# Assigned task
Note each line of the listing that contains the string "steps", and copy it.

======== Input data

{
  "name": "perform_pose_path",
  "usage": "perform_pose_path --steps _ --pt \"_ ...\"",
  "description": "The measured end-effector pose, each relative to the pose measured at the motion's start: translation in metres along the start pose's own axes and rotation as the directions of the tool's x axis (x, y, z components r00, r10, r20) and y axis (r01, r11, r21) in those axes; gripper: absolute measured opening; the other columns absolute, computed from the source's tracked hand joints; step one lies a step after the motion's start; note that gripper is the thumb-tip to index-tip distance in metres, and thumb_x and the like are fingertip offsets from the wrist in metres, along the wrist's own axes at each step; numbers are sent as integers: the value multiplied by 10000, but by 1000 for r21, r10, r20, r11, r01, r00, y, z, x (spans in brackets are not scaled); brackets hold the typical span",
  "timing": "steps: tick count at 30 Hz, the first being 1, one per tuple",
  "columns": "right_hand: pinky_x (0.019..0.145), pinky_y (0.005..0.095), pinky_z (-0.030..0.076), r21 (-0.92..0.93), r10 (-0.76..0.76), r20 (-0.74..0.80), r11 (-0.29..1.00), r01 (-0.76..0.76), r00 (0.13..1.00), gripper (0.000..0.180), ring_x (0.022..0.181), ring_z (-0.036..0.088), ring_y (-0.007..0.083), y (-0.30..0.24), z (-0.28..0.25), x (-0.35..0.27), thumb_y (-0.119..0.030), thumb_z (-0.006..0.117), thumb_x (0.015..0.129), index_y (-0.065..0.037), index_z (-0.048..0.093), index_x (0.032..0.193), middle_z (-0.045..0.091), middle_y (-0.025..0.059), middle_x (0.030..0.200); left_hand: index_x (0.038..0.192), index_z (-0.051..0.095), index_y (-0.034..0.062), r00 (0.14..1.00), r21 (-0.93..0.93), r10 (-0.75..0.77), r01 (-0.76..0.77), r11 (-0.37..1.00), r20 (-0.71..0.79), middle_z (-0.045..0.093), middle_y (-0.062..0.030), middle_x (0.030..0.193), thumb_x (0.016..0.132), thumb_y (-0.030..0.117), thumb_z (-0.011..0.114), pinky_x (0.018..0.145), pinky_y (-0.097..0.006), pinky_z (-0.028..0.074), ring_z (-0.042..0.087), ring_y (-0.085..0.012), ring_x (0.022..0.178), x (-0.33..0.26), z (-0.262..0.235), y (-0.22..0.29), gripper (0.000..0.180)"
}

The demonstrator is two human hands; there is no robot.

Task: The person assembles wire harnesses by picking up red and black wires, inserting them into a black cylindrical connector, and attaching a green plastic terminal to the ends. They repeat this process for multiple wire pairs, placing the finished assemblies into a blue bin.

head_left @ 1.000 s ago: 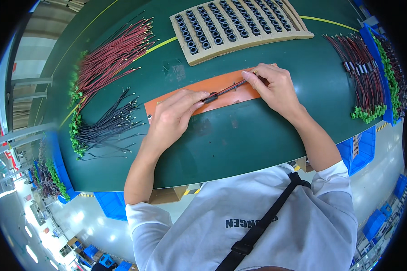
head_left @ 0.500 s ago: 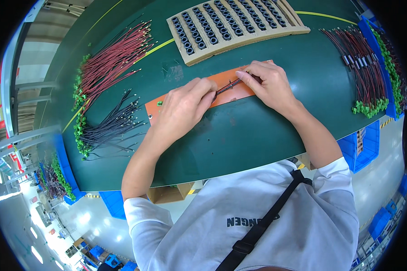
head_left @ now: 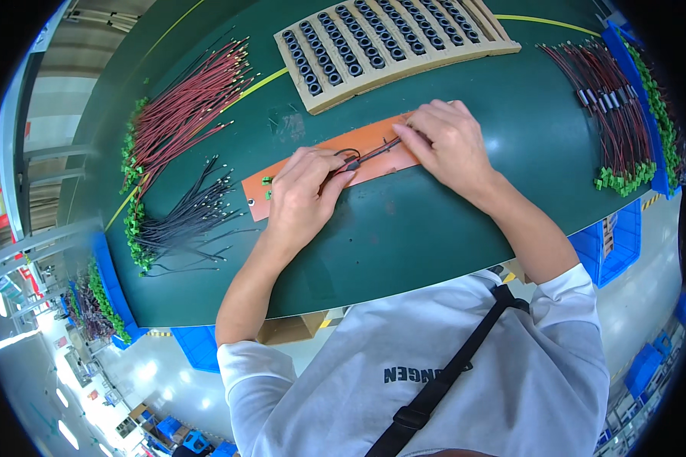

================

# Exercise result
  "usage": "perform_pose_path --steps _ --pt \"_ ...\"",
  "timing": "steps: tick count at 30 Hz, the first being 1, one per tuple",

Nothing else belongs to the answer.